# Asset Pricing: Empirical Analysis #2

## Implementation of the APT approach proposed by Ross

Goal: Estimate the multi-beta relationship for a global stock index and a sectoral sub-index


APT is based on the basic idea that there are no arbitrage opportunities that last over time. In effect, an asset A that is as risky as asset B, but more profitable, would see its demand increase rapidly, until its profitability became equal to that of asset B, thus cancelling out any arbitrage opportunity.

The other basic assumption of APT is that the expected profitability of a stock can be modelled by a linear function of various macro-economic or sector-specific factors, weighted according to their impact on the stock by a specific beta coefficient.

These factors are diverse and can range from oil prices to US GDP, from European key rates to the exchange rate of a currency pair. These are all factors likely to influence the price of the asset under study.
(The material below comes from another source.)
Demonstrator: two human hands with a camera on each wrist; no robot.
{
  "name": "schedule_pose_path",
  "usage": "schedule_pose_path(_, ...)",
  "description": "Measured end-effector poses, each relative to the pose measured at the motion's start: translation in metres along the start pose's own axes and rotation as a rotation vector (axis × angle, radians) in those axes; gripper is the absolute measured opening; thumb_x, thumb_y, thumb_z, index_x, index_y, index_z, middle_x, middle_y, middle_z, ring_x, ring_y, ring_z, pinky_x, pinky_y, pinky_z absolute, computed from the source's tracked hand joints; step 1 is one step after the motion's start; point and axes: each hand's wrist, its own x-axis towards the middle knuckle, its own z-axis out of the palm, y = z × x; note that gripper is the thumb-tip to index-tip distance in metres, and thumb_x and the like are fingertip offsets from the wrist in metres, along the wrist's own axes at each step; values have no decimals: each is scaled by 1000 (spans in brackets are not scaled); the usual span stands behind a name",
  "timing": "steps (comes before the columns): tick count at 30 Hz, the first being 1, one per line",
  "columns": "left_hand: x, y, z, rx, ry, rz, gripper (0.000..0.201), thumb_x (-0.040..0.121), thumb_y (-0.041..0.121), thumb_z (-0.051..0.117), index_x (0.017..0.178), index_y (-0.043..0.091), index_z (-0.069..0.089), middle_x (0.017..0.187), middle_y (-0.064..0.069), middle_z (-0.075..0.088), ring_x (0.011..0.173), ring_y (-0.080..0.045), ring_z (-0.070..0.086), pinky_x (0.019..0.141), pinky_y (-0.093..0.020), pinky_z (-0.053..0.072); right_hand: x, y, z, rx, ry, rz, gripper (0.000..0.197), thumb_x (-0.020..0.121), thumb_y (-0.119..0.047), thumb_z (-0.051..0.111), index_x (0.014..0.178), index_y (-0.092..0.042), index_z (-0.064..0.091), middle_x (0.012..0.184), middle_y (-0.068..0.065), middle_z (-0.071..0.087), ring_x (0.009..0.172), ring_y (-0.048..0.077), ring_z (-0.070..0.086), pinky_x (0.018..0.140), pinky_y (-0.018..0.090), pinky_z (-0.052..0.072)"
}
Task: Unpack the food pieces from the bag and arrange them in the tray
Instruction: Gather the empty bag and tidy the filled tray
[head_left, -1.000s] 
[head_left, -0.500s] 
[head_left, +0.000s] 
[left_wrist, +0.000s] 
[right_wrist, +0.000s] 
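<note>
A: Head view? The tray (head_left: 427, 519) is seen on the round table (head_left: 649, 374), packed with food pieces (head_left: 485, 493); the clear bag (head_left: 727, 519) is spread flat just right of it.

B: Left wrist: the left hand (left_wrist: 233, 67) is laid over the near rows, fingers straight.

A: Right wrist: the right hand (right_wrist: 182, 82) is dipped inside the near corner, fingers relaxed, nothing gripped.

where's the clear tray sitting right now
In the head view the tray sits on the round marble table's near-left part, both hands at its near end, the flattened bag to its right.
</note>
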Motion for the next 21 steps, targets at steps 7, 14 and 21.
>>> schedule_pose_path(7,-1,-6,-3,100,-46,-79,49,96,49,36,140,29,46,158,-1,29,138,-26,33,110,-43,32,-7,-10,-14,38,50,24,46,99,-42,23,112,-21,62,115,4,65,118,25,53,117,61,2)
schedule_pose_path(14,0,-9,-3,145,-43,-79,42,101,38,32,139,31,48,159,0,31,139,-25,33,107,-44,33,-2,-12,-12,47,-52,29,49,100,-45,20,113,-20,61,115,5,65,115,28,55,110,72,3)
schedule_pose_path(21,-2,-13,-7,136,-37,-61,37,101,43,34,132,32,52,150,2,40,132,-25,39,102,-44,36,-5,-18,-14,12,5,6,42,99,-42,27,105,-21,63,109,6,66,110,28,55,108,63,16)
The model proposed by Ross, is based on a multi-factor model, where the returns of an asset are related to several macroeconomic factors. These factors could include inflation rates, interest rates, economic indicators, etc. The model assumes that the expected return on an asset is a linear function of these factors.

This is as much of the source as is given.